* WHAT YOU NEED TO DO: Whatever appears in the listing must be reproduced exactly.

____

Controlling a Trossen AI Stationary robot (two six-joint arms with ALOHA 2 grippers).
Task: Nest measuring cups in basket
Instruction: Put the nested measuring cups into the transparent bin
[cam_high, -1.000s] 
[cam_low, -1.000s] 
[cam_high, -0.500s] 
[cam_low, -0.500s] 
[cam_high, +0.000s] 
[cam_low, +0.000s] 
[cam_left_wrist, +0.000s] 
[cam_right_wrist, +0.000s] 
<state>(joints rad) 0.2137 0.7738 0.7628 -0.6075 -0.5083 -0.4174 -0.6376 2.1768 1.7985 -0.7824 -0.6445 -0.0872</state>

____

* YOUR SOLUTION:
Controlling a Trossen AI Stationary robot (two six-joint arms with ALOHA 2 grippers).
Task: Nest measuring cups in basket
Instruction: Put the nested measuring cups into the transparent bin
[cam_high, -1.000s] 
[cam_low, -1.000s] 
[cam_high, -0.500s] 
[cam_low, -0.500s] 
[cam_high, +0.000s] 
[cam_low, +0.000s] 
[cam_left_wrist, +0.000s] 
[cam_right_wrist, +0.000s] 
<state>(joints rad) 0.2137 0.7738 0.7628 -0.6075 -0.5083 -0.4174 -0.6376 2.1768 1.7985 -0.7824 -0.6445 -0.0872</state>

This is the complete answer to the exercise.